Output electromagnetic force F_0.95: When the armature is in the middle working stroke of 10 mm and under the step driving voltage signal of 24 V, 95% of its maximum stable output electromagnetic force F_1.00 produced by the actuator is called the output electromagnetic force F_0.95 (Figure 2). A larger output electromagnetic force F_0.95 indicates a stronger driving force of the MPSA.

(3)

Response time t_0.95: When the armature is in the middle working stroke, the time required for the actuator to reach 95% of its maximum stable output electromagnetic force F_1.00 under the step drive voltage signal is called the response time t_0.95 (Figure 2). A smaller response time t_0.95 indicates a faster response speed by the MPSA.

(4)

Nominal acceleration a: The ratio of the output electromagnetic force F_0.95 to the mass of the moving parts of the MPSA is defined as the nominal acceleration a (Equation (2)). A larger nominal acceleration a indicates that MPSA has good acceleration performance and a high output electromagnetic force density.

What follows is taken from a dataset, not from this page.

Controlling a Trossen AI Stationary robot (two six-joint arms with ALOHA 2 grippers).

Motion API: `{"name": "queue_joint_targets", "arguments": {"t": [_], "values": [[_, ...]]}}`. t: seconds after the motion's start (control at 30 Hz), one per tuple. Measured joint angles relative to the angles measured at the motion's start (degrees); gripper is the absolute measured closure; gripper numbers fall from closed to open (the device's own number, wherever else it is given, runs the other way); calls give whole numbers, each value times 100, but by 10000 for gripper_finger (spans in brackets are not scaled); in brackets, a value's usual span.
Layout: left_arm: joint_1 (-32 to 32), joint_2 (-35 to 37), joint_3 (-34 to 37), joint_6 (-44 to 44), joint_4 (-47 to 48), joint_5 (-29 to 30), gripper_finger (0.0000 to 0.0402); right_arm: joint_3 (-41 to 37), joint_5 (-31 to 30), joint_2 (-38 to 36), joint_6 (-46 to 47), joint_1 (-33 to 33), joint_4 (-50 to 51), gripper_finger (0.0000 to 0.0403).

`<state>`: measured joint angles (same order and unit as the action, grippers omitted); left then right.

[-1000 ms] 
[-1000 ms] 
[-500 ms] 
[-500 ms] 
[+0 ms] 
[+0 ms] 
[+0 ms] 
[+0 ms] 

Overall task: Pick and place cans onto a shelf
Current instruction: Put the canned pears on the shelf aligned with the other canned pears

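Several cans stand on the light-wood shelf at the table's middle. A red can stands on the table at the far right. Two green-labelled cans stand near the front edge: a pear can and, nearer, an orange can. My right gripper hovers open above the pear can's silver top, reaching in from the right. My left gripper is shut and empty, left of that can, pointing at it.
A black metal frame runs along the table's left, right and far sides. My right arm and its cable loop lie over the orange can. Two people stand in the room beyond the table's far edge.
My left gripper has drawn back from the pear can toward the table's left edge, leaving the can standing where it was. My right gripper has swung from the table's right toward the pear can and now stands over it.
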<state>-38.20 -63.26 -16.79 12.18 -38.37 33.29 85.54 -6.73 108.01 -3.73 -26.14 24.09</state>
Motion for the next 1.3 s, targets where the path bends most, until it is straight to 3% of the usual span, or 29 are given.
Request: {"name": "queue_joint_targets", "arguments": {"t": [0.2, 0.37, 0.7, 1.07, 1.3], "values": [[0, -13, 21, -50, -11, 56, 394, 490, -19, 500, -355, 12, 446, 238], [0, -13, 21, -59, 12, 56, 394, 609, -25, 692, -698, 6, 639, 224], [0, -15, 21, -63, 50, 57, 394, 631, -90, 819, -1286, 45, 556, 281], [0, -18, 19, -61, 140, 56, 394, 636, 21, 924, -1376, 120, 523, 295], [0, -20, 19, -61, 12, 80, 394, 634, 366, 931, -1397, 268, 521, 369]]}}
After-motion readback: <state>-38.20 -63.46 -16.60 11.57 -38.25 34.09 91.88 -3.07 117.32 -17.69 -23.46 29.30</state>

$$\left\{\begin{array}{l}a=\frac{F_{0.95}}{m}\\ m=0.41+7.87V\end{array}\right.$$

(2)

where m is the mass of moving parts of the MPSA, and V is the volume of armature.

3.1.2. Design Parameters

Magnetic circuit analysis reveals that the MPSA performance is mainly affected by the shape of the pole shoe and the size of the working air gap. Thus, seven optimization design parameters are considered herein, including five pole shoe parameters (cone angle α, cone length L₁, inner hole depth of coil skeleton L₃, cone width d₁, and cone inner diameter r₁), air gap control parameters (armature initial position x₀), and coil turns N. The positions of these parameters and their values are shown in Figure 3 and

Table 1. Key design parameters.

Parameters	Range
cone angle α (degree)	3–15
cone length L1 (mm)	20–32
inner hole depth of coil skeleton L3 (mm)	0–6
coil turns N	450–750
cone width d1 (mm)	1.25–7.25
cone inner diameter r1 (mm)	10–16
armature initial position x0 (mm)	−4–8

, respectively.

3.2. Optimization Method

Herein, the performance of MPSA is studied and optimized by combining various techniques and methods such as finite element analysis, experimental design, correlation analysis, main effect analysis, surrogate model, genetic algorithm, and multi-criteria decision-making. The process comprises the following four stages (Figure 4).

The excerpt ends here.